# Snoring every night



## stevebills (Oct 9, 2007)

I must be around 286lbs and since the weight increase of a stone over a few months my snoring is very bad and is there a way to stop it as the misses is getting pissed off

or should I move into the spare room

thx Steve


----------



## RedStar (Aug 8, 2014)

stevebills said:


> I must be around 286lbs and since the weight increase of a stone over a few months my snoring is very bad and is there a way to stop it as the misses is getting pissed off
> 
> or should I move into the spare room
> 
> thx Steve


 found myself in a similar position. Ear plugs work well .


----------



## Yes (May 4, 2014)

Lose some weight.


----------



## Diegouru (Oct 31, 2010)

Get some nasal strips....


----------



## RedStar (Aug 8, 2014)

Yes said:


> Lose some weight.


 Some of us are 17 stone plus mate and fairly lean (abs). I am bulking and don't wanna lose weight. You sound like my doctor. :angry:


----------



## Quackerz (Dec 19, 2015)

Spare room mate, only option.


----------



## Major Eyeswater (Nov 2, 2013)

Mine has always been bad. I got my GP to refer me to an ENT consultant, and after a quick examination, he said "you've got a fat tongue - and that's why you snore."

Fat tongue ?!?!?!


----------



## FelonE1 (Dec 23, 2013)

I'm in the same situation atm. As soon as I relax to go sleep my tongue falls back and vibrates against the roof of my mouth. Mrs says it doesn't p1ss her off but I know it does.
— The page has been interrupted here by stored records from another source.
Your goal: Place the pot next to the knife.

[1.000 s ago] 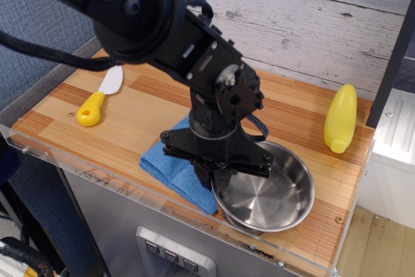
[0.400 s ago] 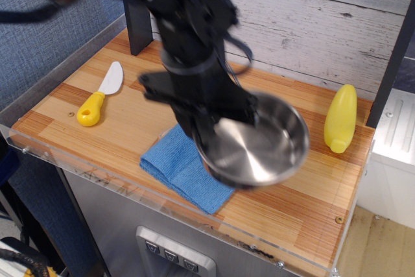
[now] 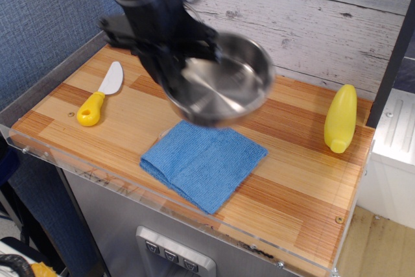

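Note:
The pot (image 3: pixel 224 82), a shallow shiny steel pan, hangs in the air above the middle of the wooden table, blurred by motion and tilted. My black gripper (image 3: pixel 170 77) is shut on its left rim and holds it well above the table. The knife (image 3: pixel 98 95), with a yellow handle and a white blade, lies flat at the table's left, some way to the left of the pot and lower in the view. The pot's handle is hidden.
A blue cloth (image 3: pixel 203 163) lies folded at the front middle, just below the pot. A yellow bottle (image 3: pixel 340 119) lies at the right edge. A grey plank wall (image 3: pixel 311 24) stands behind. The table's front edge (image 3: pixel 162 205) has a clear lip.
My gripper has lifted the pot off the table's front right and carried it up and left, over the blue cloth, which now shows fully. Knife and bottle have not moved.

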Motion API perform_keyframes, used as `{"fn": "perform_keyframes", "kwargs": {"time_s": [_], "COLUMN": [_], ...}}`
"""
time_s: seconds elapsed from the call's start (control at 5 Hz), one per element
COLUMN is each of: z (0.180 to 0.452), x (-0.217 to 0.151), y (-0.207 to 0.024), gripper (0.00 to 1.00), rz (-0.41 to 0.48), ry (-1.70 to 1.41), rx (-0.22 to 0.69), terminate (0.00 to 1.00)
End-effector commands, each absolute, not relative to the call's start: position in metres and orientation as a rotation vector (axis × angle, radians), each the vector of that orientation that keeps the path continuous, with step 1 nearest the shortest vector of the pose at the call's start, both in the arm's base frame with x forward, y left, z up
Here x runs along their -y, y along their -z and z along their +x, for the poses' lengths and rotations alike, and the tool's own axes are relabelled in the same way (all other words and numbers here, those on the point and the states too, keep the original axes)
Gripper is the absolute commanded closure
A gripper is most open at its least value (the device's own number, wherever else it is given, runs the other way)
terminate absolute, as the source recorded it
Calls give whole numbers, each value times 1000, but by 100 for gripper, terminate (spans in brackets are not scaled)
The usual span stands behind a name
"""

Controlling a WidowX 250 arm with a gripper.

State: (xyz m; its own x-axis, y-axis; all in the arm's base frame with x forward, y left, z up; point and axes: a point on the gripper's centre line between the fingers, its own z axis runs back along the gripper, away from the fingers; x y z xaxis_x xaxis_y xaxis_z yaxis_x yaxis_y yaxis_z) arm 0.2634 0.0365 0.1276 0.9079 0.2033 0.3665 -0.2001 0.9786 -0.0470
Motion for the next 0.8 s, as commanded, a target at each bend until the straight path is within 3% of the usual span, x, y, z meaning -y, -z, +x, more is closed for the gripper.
{"fn": "perform_keyframes", "kwargs": {"time_s": [0.0,0.6], "z": [293,329], "x": [-101,-171], "y": [-128,-94], "gripper": [100,100], "rz": [10,38], "ry": [-317,-452], "rx": [390,345], "terminate": [0,0]}}
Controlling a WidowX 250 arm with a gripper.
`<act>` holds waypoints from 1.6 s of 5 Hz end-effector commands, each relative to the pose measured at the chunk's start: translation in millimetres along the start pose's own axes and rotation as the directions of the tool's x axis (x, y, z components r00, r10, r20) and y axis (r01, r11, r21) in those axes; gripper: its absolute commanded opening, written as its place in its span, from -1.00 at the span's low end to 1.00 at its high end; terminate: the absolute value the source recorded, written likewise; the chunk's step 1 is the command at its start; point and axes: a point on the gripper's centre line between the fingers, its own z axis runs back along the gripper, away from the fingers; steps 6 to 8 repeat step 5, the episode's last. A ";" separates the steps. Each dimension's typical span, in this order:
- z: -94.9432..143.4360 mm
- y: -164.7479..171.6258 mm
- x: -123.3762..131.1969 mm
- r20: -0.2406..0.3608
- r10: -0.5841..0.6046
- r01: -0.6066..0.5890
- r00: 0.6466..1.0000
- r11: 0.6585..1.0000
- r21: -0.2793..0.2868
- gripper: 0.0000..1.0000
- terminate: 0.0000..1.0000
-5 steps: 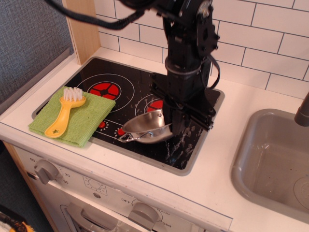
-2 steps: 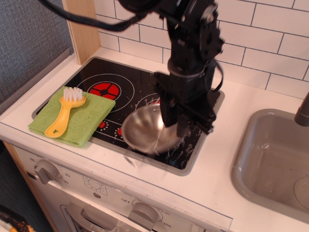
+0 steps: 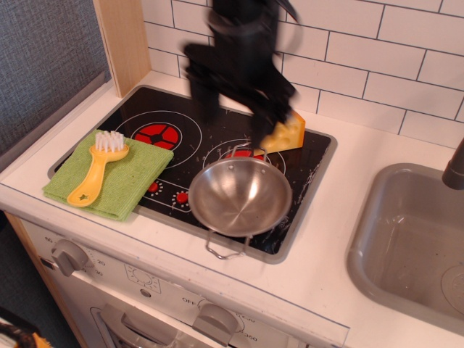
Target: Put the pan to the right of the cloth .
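Two pan (image 3: 241, 196) handles (image 3: 225, 249) run front-to-back.

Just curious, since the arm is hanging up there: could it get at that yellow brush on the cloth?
Probably yes: the yellow brush lies on top of the cloth, uncovered, and the pan sits off to its right.

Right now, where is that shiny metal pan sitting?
The pan rests upright on the front right part of the black stovetop, just right of the green cloth and in front of the yellow cheese wedge.
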 end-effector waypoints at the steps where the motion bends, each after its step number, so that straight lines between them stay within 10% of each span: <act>1: -7.1 44.9 7.5 -0.056 0.132 -0.134 0.990 0.991 -0.022 1.00 -1.00; 4: -20.8 49.6 13.0 -0.036 0.057 -0.057 0.998 0.998 -0.003 1.00 -1.00; 5: -20.8 49.6 13.0 -0.036 0.057 -0.057 0.998 0.998 -0.003 1.00 1.00; 8: -20.8 49.6 13.0 -0.036 0.057 -0.057 0.998 0.998 -0.003 1.00 1.00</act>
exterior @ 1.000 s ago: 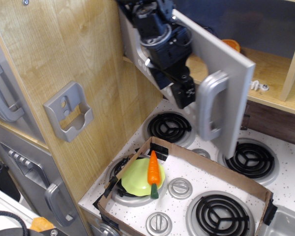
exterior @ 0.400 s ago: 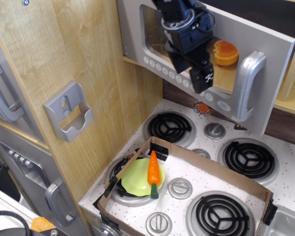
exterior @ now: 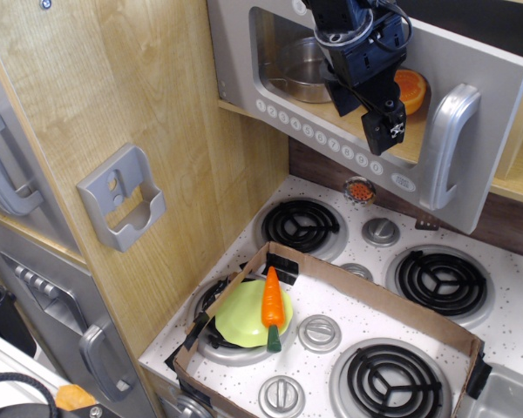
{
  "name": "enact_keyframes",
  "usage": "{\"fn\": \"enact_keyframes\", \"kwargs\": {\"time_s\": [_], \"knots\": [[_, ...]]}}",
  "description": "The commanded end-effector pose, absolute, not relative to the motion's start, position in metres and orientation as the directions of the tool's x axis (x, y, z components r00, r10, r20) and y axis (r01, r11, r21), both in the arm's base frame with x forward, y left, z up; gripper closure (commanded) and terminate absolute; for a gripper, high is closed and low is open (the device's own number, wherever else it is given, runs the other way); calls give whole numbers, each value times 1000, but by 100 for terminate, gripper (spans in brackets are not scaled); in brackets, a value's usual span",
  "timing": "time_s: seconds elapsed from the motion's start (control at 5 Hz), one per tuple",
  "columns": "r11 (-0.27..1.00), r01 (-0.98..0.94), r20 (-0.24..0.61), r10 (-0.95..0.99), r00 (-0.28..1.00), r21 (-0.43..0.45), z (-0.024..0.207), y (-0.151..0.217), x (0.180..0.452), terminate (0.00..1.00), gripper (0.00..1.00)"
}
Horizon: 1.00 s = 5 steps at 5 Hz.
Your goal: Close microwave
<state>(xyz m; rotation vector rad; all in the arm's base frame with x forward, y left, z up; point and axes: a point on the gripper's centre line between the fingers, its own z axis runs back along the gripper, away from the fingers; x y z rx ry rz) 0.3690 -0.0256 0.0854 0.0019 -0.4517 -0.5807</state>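
Note:
The microwave (exterior: 237, 61) sits at the top centre. Its grey-silver door (exterior: 497, 83) has swung almost flat against the front, with the right edge still a little proud. The chunky grey handle (exterior: 444, 148) is at the right and the row of white buttons (exterior: 318, 138) runs under the dark window (exterior: 283, 48). Through the window I see a metal pot (exterior: 298, 77) and an orange piece (exterior: 413, 87). My black gripper (exterior: 379, 122) rests against the door front just left of the handle. Only one finger (exterior: 389, 129) shows clearly.
Below is a toy stove with black burners (exterior: 301, 225) (exterior: 440, 280) and grey knobs (exterior: 381, 231). A cardboard tray (exterior: 379, 292) holds a green plate (exterior: 240, 315) with a carrot (exterior: 272, 300). A grey bracket (exterior: 122, 198) hangs on the wooden panel, with grey cabinet doors (exterior: 44, 261) at the left.
The microwave door has swung from wide open toward the front, now nearly flat. My gripper moved right and back with it, staying on the door face.

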Motion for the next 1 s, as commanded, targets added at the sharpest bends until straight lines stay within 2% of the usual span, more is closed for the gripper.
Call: {"fn": "enact_keyframes", "kwargs": {"time_s": [0.0,0.4,0.6,0.8], "knots": [[829,515,512,-547,662,219,122,-41,390,0,0],[816,523,539,-564,625,247,127,-47,402,0,0],[829,489,613,-541,576,272,127,-50,405,0,0],[833,483,617,-535,577,270,127,-52,405,0,0]]}}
Tried a throat spray which did fvxk all except give me a sore throat


----------



## Yes (May 4, 2014)

Simon 88 said:


> Some of us are 17 stone plus mate and fairly lean (abs). I am bulking and don't wanna lose weight. You sound like my doctor. :angry:


 I had a similar problem when I was fat. Sleeping on my side helped.


----------



## andyboro (Oct 1, 2006)

Yes said:


> I had a similar problem when I was fat. Sleeping on my side helped.


 Same here. . Mrs gives me a swift kick, I turn onto my side and the snoring stops.


----------



## Fluke82 (Sep 10, 2015)

Major Eyeswater said:


> Mine has always been bad. I got my GP to refer me to an ENT consultant, and after a quick examination, he said "you've got a fat tongue - and that's why you snore."
> 
> Fat tongue ?!?!?!


 Wife/gf must be happy


----------



## stevebills (Oct 9, 2007)

andyboro said:


> Same here. . Mrs gives me a swift kick, I turn onto my side and the snoring stops.


 I still snore on the side so I will buy the mouth guard u chaps recommended and c how it goes

thx

steve


----------



## stevebills (Oct 9, 2007)

Diegouru said:


> Get some nasal strips....


 Tried them they don't work for me


----------



## Mergal (Nov 7, 2013)

my misses has been complaining about my snooring for as long as i can remember! its got worse since ive been clean

i got one of those sleep recorders to see for myself and i snoar like a dinosoar, the only problem it would appear i have osa sleep apnea, which my misses has been telling me for years and i wouldnt listen, have a apointment at the docs for a referal!


----------



## Major Eyeswater (Nov 2, 2013)

Drogon said:


> Wife/gf must be happy


 I was waiting for someone to say that 

Wife gets the best of both worlds. I've got a fat tongue - and her g/f has a really long one


----------



## Kristina (Apr 12, 2014)

Yeah it's just one of those things; it sucks but particularly in the BB world it's just something you have to deal with unless you're one of the very lucky ones who finds that mouth guard or sleeping position helps. Most of the time those things are useless and if you're in a long term relationship, honestly one of the best solutions is a spare room; it's not as bad as it sounds... to sleep in a separate room when you need to can be far more valuable for your (and her) quality of sleep. It works pretty damn well for us during phases. I tried earplugs once... f that, can't stand them! :lol:


----------